Such an appraisal is, of course, not a point of pride. No self-respecting heretic or atheist lacks a Bible on the bookshelf.

Nestled only half-mockingly between Charles Darwin and Ayn Rand sits a lovely copy of the good old King James Bible on mine. That version, whose 400th birthday is this May, has crept into millions of hotel rooms the world over. Its predecessor in English, the Geneva Bible, went on to shape the words and works of a man named William Shakespeare.

It is difficult to conceive of our language bereft of the idioms, maxims and metaphors derived from the Good Book. Its linguistic contribution alone should cement it as a keystone of our culture.

But more than that, the vagaries of history make little sense without whatever verse or doctrines men used to justify their deeds. To understand the Western world without knowing the Bible, Maniquis said, is like understanding one’s life without the years between age 15 and 30.

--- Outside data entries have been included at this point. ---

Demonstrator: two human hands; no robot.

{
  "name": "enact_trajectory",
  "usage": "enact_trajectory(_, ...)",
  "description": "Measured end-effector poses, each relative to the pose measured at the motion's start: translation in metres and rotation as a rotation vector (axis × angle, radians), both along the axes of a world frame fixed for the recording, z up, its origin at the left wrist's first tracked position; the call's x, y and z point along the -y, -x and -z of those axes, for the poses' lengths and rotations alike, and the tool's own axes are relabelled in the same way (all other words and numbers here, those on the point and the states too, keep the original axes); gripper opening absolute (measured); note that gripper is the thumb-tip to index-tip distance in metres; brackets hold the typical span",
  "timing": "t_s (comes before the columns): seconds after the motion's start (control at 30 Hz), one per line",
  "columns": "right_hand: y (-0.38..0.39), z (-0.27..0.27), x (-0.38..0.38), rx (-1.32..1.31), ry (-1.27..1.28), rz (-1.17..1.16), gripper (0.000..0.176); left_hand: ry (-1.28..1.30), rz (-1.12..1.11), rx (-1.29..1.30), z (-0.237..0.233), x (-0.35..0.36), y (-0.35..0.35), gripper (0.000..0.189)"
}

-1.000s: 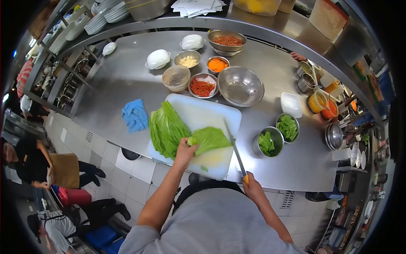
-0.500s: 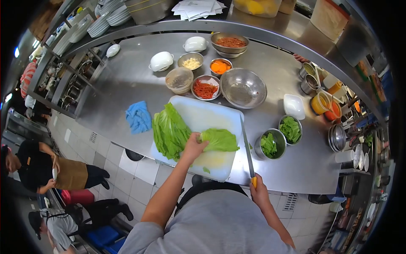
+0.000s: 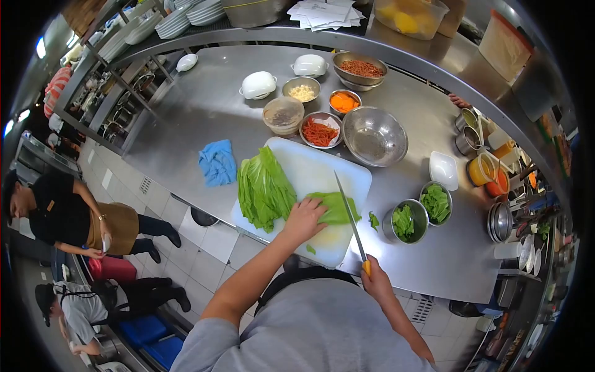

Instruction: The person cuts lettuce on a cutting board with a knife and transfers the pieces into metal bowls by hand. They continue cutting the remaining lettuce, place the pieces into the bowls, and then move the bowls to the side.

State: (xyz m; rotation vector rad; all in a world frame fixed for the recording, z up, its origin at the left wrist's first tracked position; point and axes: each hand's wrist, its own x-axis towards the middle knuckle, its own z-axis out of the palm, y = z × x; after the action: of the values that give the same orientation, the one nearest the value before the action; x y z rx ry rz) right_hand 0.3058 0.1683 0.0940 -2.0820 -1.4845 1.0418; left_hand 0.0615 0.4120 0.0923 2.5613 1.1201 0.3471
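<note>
On the white cutting board (image 3: 297, 164), my left hand (image 3: 306, 219) holds down a green lettuce leaf (image 3: 338, 208), its fingers curved over the leaf's left part. A yellow-handled knife (image 3: 350, 217) is gripped in my right hand (image 3: 377, 277) near the table's front edge. Its long blade points away from me and crosses the right part of the leaf in this view. A larger pile of lettuce leaves (image 3: 265, 192) lies on the board's left side, close to my left hand. One small green scrap (image 3: 310, 249) rests near the board's front edge.
Right of the board stand two metal containers of cut lettuce (image 3: 404, 222) and a white dish (image 3: 444, 171). Behind it are a large metal bowl (image 3: 375, 136), shredded red food (image 3: 320, 131) and orange slices (image 3: 344, 102). A blue cloth (image 3: 217, 163) lies left. Two people stand at left.
The knife has swung left from beside the board to over the leaf's right part. My left hand has moved from pinching the leaf's edge to lying on top of it. The view has shifted.
</note>
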Motion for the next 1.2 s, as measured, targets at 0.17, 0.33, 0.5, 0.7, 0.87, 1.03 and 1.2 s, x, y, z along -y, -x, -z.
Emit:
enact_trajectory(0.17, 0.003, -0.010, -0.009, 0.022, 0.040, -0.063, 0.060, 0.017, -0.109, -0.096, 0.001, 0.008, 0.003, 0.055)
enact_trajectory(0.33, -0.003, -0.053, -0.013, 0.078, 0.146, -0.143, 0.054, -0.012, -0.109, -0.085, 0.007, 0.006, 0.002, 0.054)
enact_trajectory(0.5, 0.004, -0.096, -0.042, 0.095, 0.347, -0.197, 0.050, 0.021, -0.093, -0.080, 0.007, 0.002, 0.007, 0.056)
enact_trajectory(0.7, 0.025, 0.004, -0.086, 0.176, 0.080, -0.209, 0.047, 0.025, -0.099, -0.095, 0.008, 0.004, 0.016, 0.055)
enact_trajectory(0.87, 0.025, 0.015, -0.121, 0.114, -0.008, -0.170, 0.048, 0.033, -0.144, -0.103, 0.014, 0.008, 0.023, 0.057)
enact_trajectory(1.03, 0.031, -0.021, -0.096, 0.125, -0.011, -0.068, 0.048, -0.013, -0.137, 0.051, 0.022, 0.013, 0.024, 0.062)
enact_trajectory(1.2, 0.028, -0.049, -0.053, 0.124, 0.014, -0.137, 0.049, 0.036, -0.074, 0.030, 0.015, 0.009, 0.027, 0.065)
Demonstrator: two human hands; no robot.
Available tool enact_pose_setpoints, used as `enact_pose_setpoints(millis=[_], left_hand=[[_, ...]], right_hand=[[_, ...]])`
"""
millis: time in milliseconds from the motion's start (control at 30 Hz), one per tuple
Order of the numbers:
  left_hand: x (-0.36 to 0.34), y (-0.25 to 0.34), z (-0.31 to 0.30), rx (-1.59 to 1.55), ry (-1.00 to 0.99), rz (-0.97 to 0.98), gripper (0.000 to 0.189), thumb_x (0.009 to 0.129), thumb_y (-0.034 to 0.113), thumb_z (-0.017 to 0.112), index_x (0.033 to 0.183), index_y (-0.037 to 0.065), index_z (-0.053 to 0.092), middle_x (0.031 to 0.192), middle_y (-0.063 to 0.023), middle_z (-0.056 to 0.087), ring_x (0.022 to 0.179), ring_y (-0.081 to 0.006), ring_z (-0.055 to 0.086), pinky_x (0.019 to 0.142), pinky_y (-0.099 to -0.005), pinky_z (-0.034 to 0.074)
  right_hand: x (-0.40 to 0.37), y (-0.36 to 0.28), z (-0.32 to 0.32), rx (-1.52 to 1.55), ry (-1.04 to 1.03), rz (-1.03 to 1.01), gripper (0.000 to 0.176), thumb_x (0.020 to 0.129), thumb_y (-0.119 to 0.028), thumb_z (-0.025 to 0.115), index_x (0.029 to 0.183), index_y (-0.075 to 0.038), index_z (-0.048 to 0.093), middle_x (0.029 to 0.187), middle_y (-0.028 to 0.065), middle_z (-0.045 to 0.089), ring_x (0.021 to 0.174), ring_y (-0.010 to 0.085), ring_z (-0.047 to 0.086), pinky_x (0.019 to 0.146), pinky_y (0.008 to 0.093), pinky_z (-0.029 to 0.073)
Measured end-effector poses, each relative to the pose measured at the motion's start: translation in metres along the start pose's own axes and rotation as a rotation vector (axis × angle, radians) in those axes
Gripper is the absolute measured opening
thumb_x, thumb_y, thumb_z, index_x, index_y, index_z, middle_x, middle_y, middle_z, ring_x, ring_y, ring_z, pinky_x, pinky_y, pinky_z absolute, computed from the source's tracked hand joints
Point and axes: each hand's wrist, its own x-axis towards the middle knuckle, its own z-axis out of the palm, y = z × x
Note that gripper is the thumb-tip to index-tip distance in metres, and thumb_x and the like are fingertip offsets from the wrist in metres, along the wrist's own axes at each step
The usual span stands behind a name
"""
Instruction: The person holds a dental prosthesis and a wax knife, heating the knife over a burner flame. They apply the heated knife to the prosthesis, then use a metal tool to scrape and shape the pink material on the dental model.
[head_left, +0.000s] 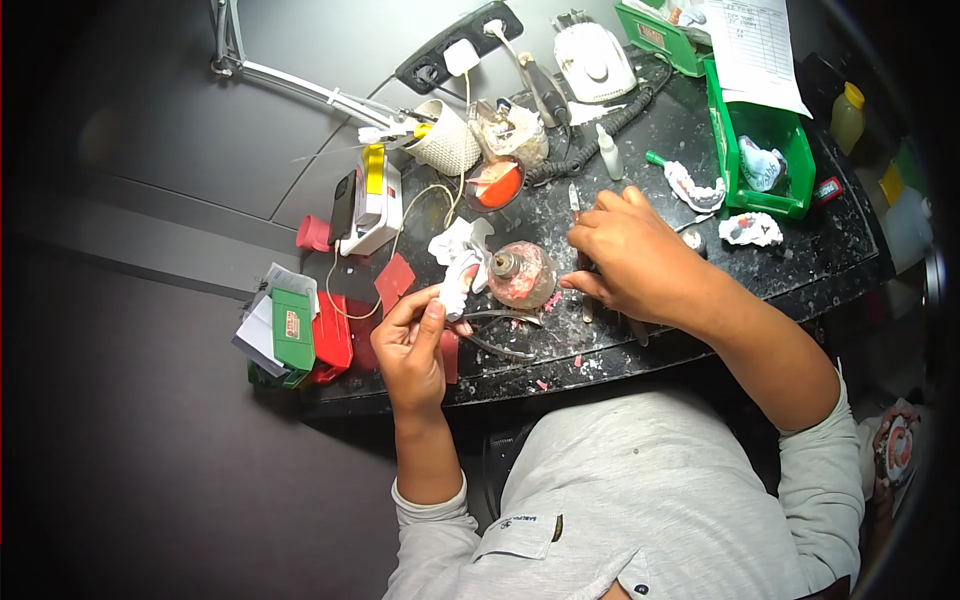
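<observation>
White piece is held low above speckled desk as tools are covered by second hand.
The white, dental-cast-like piece (454,300) is pinched by the left grip (408,345), thumb and fingers nearly closed on its lower end, beside the glass burner (523,277) and above the pliers (505,315) on the desk (828,238). The right grip (632,255) is curled, palm down, thumb and fingertips slightly apart, over a slim tool (574,197); whether anything is grasped cannot be told. Good handling, it is judged, calls for the piece to be supported near its edge without squeezing, the tool to be taken by its handle, and the burner to be given room from both sleeves.
</observation>
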Motion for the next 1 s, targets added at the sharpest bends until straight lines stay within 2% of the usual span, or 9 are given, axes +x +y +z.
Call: enact_pose_setpoints(millis=[67, 100, 167, 300, 600, 933, 1000], left_hand=[[-0.003, -0.006, -0.01, -0.283, -0.015, -0.072, 0.024, 0.1, 0.009, 0.058, 0.114, -0.01, 0.063, 0.093, -0.0148, 0.069, 0.073, -0.0184, 0.065, 0.069, -0.0305, 0.053], [-0.004, -0.007, -0.013, -0.282, -0.013, -0.069, 0.024, 0.1, 0.009, 0.058, 0.114, -0.01, 0.063, 0.093, -0.0148, 0.069, 0.073, -0.0184, 0.065, 0.069, -0.0305, 0.053], [-0.007, -0.01, -0.02, -0.537, 0.06, -0.232, 0.025, 0.101, 0.012, 0.055, 0.114, -0.008, 0.062, 0.095, -0.0162, 0.068, 0.075, -0.021, 0.064, 0.072, -0.0332, 0.052], [-0.012, -0.02, -0.032, -0.709, 0.049, -0.306, 0.026, 0.102, 0.015, 0.053, 0.117, -0.006, 0.059, 0.1, -0.0159, 0.066, 0.08, -0.0192, 0.061, 0.076, -0.0327, 0.049], [-0.011, -0.018, -0.033, -0.842, 0.026, -0.382, 0.035, 0.104, 0.017, 0.049, 0.125, -0.01, 0.053, 0.102, -0.0138, 0.062, 0.081, -0.0173, 0.057, 0.074, -0.0319, 0.048], [0.0, -0.027, -0.024, -0.816, 0.081, -0.386, 0.031, 0.102, 0.014, 0.051, 0.123, -0.009, 0.055, 0.103, -0.0158, 0.065, 0.079, -0.0191, 0.059, 0.073, -0.0331, 0.048], [0.004, -0.03, -0.021, -0.765, 0.052, -0.32, 0.028, 0.101, 0.012, 0.052, 0.12, -0.008, 0.057, 0.102, -0.0162, 0.066, 0.078, -0.0203, 0.059, 0.072, -0.0334, 0.048]], right_hand=[[0.0, 0.0, 0.0, -0.005, 0.003, 0.002, 0.028, 0.08, -0.028, 0.077, 0.088, -0.002, 0.07, 0.088, 0.0116, 0.068, 0.098, 0.0291, 0.059, 0.088, 0.0415, 0.041], [0.0, 0.0, 0.0, -0.005, 0.005, -0.001, 0.028, 0.08, -0.028, 0.077, 0.088, -0.002, 0.07, 0.088, 0.0116, 0.068, 0.098, 0.0291, 0.059, 0.088, 0.0415, 0.041], [0.0, 0.0, -0.001, -0.001, -0.019, 0.0, 0.031, 0.081, -0.03, 0.077, 0.09, -0.003, 0.067, 0.09, 0.0102, 0.065, 0.096, 0.0284, 0.055, 0.089, 0.04, 0.04], [0.0, -0.001, -0.001, -0.009, -0.025, -0.004, 0.03, 0.081, -0.03, 0.077, 0.089, -0.003, 0.067, 0.09, 0.01, 0.065, 0.095, 0.0285, 0.055, 0.088, 0.0403, 0.04], [0.002, -0.004, -0.005, -0.007, -0.037, 0.018, 0.028, 0.082, -0.028, 0.077, 0.088, -0.002, 0.07, 0.088, 0.0122, 0.068, 0.096, 0.0289, 0.059, 0.09, 0.0411, 0.04], [0.001, -0.004, -0.005, -0.006, -0.029, 0.015, 0.028, 0.082, -0.028, 0.077, 0.087, -0.002, 0.069, 0.088, 0.0126, 0.068, 0.097, 0.0291, 0.058, 0.09, 0.0413, 0.04], [0.001, -0.004, -0.005, -0.015, -0.027, 0.019, 0.028, 0.081, -0.028, 0.077, 0.087, -0.002, 0.069, 0.088, 0.0127, 0.068, 0.097, 0.0291, 0.058, 0.09, 0.0414, 0.04]])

But why should I, no friend of orthodoxy, bother with the holy book of an ancient tribe and cult? For one, it is a matter of integrity.

It is the duty of the honest backslider to know what he abandons just as believers, I have warned before, ought to know what they profess.

More importantly, it is a matter of good taste. To know the Bible intimately is to share in the wellspring of values, rules, ideas and idioms that we, for better or for worse, are heir to. It is hardly a victory for secularism for our generation to neglect what came before us.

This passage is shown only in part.